As the company starts rehearsals in Lisbon, the thirteen blond-haired, blue-eyed actresses whom Mary is chaperoning meet the swarm of real buccaneers Fflytte has recruited to provide authenticity. But when the crew embarks for Morocco and the actual filming, Russell senses ominous currents of trouble: a derelict boat, a film crew with many secrets, decks awash with budding romance—and now the pirates are ignoring Fflytte and answering only to their outlaw leader. Where can Sherlock Holmes be? As movie make-believe becomes true terror, Russell and Holmes themselves may experience a final fadeout.

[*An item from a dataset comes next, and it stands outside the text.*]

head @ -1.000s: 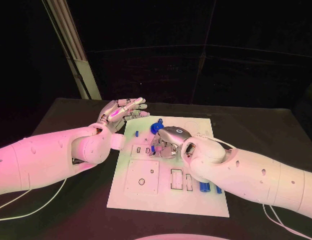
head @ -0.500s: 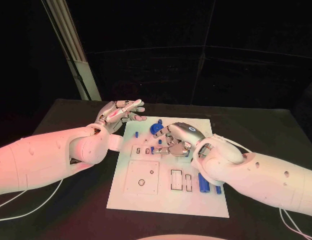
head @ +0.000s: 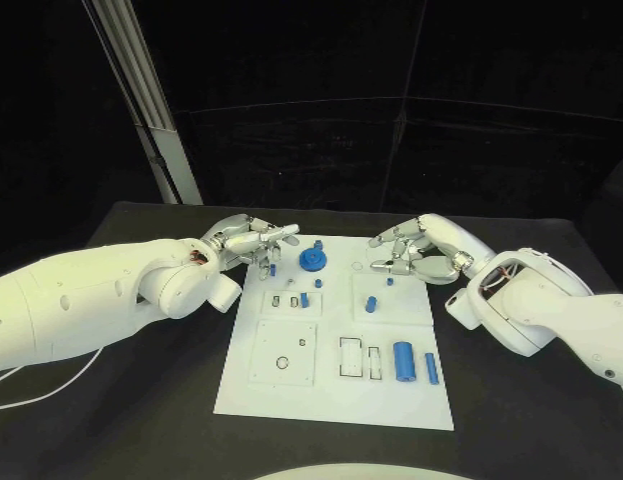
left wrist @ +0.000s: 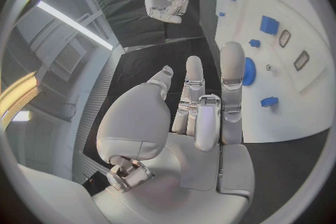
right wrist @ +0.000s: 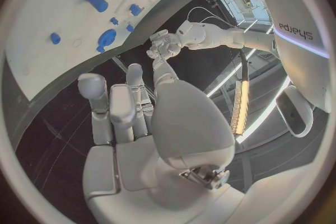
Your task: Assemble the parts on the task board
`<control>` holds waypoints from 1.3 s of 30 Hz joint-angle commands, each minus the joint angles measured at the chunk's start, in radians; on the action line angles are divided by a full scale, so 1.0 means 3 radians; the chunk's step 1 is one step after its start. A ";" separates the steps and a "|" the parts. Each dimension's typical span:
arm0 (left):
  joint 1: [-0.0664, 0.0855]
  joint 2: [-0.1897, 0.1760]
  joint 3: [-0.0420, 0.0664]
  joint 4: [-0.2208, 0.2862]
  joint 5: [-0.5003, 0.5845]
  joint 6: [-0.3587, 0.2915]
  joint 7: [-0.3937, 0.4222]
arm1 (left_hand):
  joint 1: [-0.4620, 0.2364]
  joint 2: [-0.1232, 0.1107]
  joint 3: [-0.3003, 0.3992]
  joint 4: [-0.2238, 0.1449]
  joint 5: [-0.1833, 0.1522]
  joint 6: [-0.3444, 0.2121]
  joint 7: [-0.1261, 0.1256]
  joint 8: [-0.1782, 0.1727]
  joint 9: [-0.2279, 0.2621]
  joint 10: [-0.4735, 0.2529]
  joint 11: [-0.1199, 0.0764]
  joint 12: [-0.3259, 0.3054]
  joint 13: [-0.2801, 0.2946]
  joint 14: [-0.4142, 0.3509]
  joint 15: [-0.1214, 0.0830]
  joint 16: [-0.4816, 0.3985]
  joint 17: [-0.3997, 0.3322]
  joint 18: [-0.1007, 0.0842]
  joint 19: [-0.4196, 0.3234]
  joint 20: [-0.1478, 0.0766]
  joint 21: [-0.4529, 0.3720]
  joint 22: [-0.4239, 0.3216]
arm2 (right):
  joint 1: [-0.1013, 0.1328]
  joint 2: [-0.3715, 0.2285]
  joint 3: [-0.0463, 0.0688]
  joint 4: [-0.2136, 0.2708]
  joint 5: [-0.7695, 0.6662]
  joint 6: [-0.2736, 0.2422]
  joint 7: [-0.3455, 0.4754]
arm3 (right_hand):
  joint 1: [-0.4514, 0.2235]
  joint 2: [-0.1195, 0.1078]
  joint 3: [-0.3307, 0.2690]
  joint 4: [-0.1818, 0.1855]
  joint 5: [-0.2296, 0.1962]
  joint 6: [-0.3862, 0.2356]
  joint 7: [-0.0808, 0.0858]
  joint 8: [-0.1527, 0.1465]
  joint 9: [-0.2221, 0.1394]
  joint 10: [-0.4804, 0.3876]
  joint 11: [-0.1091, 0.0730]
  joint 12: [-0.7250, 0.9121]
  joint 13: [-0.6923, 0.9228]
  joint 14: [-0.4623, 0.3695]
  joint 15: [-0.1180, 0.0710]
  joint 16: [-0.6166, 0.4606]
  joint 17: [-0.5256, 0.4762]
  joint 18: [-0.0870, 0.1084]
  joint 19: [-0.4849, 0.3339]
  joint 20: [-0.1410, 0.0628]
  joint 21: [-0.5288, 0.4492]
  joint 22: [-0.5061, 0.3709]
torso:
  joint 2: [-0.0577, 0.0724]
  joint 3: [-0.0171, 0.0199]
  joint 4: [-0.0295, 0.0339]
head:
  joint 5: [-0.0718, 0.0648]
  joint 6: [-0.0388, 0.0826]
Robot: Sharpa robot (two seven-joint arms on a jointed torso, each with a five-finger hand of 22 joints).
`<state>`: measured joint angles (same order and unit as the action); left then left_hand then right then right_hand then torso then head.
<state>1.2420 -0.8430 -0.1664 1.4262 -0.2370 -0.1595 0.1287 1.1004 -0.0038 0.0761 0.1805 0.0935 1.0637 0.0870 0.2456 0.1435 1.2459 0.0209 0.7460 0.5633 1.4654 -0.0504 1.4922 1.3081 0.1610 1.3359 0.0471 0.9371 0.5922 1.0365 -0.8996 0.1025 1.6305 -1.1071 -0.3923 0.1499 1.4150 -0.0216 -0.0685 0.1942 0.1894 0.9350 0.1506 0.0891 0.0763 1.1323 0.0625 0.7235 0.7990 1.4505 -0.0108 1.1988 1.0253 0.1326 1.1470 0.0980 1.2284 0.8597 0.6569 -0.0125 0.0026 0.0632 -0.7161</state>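
Observation:
The white task board (head: 326, 390) lies in the middle of the black table. On it are a blue gear (head: 313, 260) near the far edge, a small blue peg (head: 372, 303) mid-board and two blue cylinders (head: 403, 360) near the right edge. My left hand (head: 246, 240) hovers at the board's far left corner, fingers apart and holding nothing; the left wrist view shows its fingers (left wrist: 203, 106) stretched beside the gear (left wrist: 249, 71). My right hand (head: 415, 248) is at the board's far right corner, loosely curled with nothing in it. Its fingers (right wrist: 126, 106) are bare in the right wrist view.
A pale slanted pole (head: 145, 110) stands behind the table at the back left. A white cable (head: 52, 400) trails under my left arm. Bare black table (head: 542, 420) lies to the right of the board.
My right hand has lifted off the board's middle and drawn back to the far right corner, uncovering a small blue peg. The left hand has sunk slightly and barely moved.

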 commanded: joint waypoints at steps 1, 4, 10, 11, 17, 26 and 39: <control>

Features Laurie R. King’s short story Beekeepers for Beginners and an excerpt from Garment of Shadows.
PUBLISHERS WEEKLY
In a foreword, King, to her credit, acknowledges the implausibility of her 11th Mary Russell novel (after The God of the Hive) by having her heroine declare, "I fear that the credulity of many readers will be stretched to the breaking point by the case's intricate and, shall we say, colourful complexity of events." If anything, this is an understatement. In the fall of 1924, Sherlock Holmes, Mary's husband, uses the threat of an impending visit from his brother, Mycroft, with whom she's at odds, to persuade Mary to travel to Lisbon, where she's ostensibly to serve as a production assistant for "a film about a film about The Pirates of Penzance." In fact, she's on covert assignment for the British government to investigate the studio behind the new film, whose releases appear to coincide with an upsurge in criminal activity. Sherlockians must wait more than half the book for Holmes to put in a cameo in this action-heavy, deduction-light installment.